長距離水抜き孔の削孔と切羽前方探査を兼用できます。

■主な適用対象トンネル: 大量湧水が予想される山岳トンネル
■使用機材: 専用ボーリングマシン(水圧ハンマ-式)
■探査距離: 約150m
■探査時間: 約8時間(従来技術の4分の1に短縮)

山岳トンネル工事掘削ずり運搬装置 連続ベルトコンベアー低空頭ベルト捻転装置  山岳トンネル工事用型枠 連続ベルコン通過型テレスコピック式セントル

ベルト捻転装置の省スペース化により、急曲部のある標準的な断面積のトンネルへ連続ベルコンを適用することが可能になりました。斜坑と本坑内を連続したベルトコンベヤーで結ぶことで、土砂搬出作業の効率化が図られます。これにより坑内を往来するダンプトラックを大幅に削減できるため、坑内の作業環境と安全性も向上します。

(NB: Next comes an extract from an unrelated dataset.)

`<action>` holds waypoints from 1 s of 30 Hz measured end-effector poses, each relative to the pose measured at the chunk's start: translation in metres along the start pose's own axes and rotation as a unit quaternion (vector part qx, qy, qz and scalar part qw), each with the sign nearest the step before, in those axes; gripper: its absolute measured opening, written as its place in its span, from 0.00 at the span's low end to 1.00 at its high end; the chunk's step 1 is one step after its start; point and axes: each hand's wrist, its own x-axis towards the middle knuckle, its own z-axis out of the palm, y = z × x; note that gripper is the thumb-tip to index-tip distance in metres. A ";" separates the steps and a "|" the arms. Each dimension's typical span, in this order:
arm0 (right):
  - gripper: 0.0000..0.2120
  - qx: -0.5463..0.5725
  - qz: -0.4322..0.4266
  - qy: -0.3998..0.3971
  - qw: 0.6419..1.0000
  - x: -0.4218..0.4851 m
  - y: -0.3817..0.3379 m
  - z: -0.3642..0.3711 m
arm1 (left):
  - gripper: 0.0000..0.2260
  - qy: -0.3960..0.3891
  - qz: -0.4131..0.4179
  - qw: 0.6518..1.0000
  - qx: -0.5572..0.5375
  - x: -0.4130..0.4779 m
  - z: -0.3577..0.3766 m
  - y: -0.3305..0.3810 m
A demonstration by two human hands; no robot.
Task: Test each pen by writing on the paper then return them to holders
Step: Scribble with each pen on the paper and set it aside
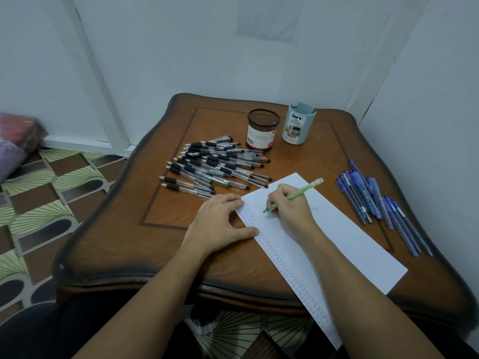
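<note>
**Fingers (275, 196) of the right hand (289, 207) pinched a slim green plastic pen (300, 193)**

They were curled close around its lower barrel, with the tip down on the long white paper sheet (342, 244), which lay slantwise on the brown wooden table (168, 229). The left hand (217, 224) lay flat, its fingers straight and together and its thumb spread wide, pressing the sheet's marked left edge. A heap of clear black-grip pens (215, 164) lay to the left and blue pens (373, 200) to the right. Behind stood a black mesh holder (263, 130) and, just beside it, a pale blue round holder (298, 124).
</note>
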 end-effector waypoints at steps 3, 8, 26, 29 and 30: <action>0.16 0.033 0.045 -0.006 0.998 0.003 -0.008 -0.002 | 0.37 -0.011 -0.008 1.000 0.009 0.001 0.000 0.001; 0.22 -0.045 0.071 -0.067 0.994 0.004 -0.013 0.000 | 0.37 -0.009 -0.009 1.000 0.001 -0.001 0.000 0.001; 0.14 -0.211 0.029 -0.195 0.957 0.000 -0.074 0.022 | 0.24 0.067 -0.005 0.998 -0.010 -0.047 -0.071 -0.027; 0.13 -0.251 -0.025 -0.243 0.937 -0.004 -0.089 0.057 | 0.26 0.097 -0.045 0.994 0.027 -0.080 -0.097 -0.054; 0.13 -0.263 -0.043 -0.260 0.928 -0.006 -0.095 0.073 | 0.27 0.108 -0.065 0.991 0.034 -0.091 -0.107 -0.064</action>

コンクリート打設後のフォームを自立させた状態で、その内側を小さく折り畳んだ別のフォームがくぐり抜ける「テレスコピック方式」の採用により、後方で養生しながら前方で次の打設作業を進めることができます。2組のフォームを用いることで、打設サイクルを変えずに長期養生を可能としました。これにより、コンクリート強度を増進させ、覆工コンクリートの長期的な品質を向上させます。

平成27年1月撮影、中日本高速道路提供

生産性を向上させるフルプレキャスト技術 LRV工法

LRV工法は、これまで現地で建設していた鉄筋コンクリート構造物を、品質管理の行き届いた工場で各部材毎に製作し、特殊な接合方法で組み立てる技術です。部材の鉛直移動(V工法)と水平移動(H工法)を巧みに組み合わせることで、これまで高層建築に多くの実績を有しています。今回、LRV工法を水平に長い鉄道高架橋に適用する技術を開発しました。LRV工法によって、品質向上・工期短縮・建設時の環境負荷低減が期待されます。
※LRV工法(Left Right Vertical Installation PCa Method)

鉄道高架橋の超短期施工を実現
LRビーム(三田) オフィス+集合住宅:47階(虎ノ門)
集合住宅:36階(三田) 集合住宅:28階(大崎) 集合住宅:38階(市谷)

LRV工法はこれまでに、50階超の集合住宅やオフィスビル、免震・制振建物、低騒音低振動な耐震補強など、35棟の多様な建築に適用されてきました。